WHAT IS EXPECTED:
Retype the entire listing, keeping every word as it is.

DATA SECTION:

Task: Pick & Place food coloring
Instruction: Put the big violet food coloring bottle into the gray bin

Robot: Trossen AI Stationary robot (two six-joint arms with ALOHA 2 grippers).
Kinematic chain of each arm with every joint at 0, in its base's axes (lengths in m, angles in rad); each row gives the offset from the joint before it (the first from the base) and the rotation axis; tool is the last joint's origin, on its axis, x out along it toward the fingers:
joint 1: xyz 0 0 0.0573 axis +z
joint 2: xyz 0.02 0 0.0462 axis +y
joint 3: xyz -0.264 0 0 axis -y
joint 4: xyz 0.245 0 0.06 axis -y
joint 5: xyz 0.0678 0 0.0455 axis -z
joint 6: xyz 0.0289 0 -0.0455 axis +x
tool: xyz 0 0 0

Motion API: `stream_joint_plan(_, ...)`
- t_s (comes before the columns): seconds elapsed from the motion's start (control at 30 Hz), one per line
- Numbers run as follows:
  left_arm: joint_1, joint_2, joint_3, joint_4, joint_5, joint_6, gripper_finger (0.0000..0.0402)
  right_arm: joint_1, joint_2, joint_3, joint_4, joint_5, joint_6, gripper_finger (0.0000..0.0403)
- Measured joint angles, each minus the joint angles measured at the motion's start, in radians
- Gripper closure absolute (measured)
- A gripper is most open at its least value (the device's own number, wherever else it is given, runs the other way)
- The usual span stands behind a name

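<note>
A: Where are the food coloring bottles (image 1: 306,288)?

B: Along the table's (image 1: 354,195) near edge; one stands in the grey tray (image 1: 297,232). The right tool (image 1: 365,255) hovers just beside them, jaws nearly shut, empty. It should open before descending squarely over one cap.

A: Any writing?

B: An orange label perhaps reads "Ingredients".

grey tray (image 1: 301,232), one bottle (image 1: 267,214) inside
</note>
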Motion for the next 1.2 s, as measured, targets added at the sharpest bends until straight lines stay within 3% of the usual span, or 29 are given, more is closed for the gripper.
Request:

TASK OUTPUT:
Task: Pick & Place food coloring
Instruction: Put the big violet food coloring bottle into the gray bin

Robot: Trossen AI Stationary robot (two six-joint arms with ALOHA 2 grippers).
Kinematic chain of each arm with every joint at 0, in its base's axes (lengths in m, angles in rad); each row gives the offset from the joint before it (the first from the base) and the rotation axis; tool is the last joint's origin, on its axis, x out along it toward the fingers:
joint 1: xyz 0 0 0.0573 axis +z
joint 2: xyz 0.02 0 0.0462 axis +y
joint 3: xyz -0.264 0 0 axis -y
joint 4: xyz 0.245 0 0.06 axis -y
joint 5: xyz 0.0678 0 0.0455 axis -z
joint 6: xyz 0.0289 0 -0.0455 axis +x
tool: xyz 0 0 0

Motion API: `stream_joint_plan(_, ...)`
- t_s (comes before the columns): seconds elapsed from the motion's start (control at 30 Hz), one per line
- Numbers run as follows:
  left_arm: joint_1, joint_2, joint_3, joint_4, joint_5, joint_6, gripper_finger (0.0000..0.0402)
  right_arm: joint_1, joint_2, joint_3, joint_4, joint_5, joint_6, gripper_finger (0.0000..0.0403)
- Measured joint angles, each minus the joint angles measured at the motion's start, in radians
- Gripper closure absolute (measured)
- A gripper is most open at its least value (the device's own number, wherever else it is given, runs the other way)
- The usual span stands behind a name

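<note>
A: Where are the food coloring bottles (image 1: 306,288)?

B: Along the table's (image 1: 354,195) near edge; one stands in the grey tray (image 1: 297,232). The right tool (image 1: 365,255) hovers just beside them, jaws nearly shut, empty. It should open before descending squarely over one cap.

A: Any writing?

B: An orange label perhaps reads "Ingredients".

grey tray (image 1: 301,232), one bottle (image 1: 267,214) inside
</note>
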Motion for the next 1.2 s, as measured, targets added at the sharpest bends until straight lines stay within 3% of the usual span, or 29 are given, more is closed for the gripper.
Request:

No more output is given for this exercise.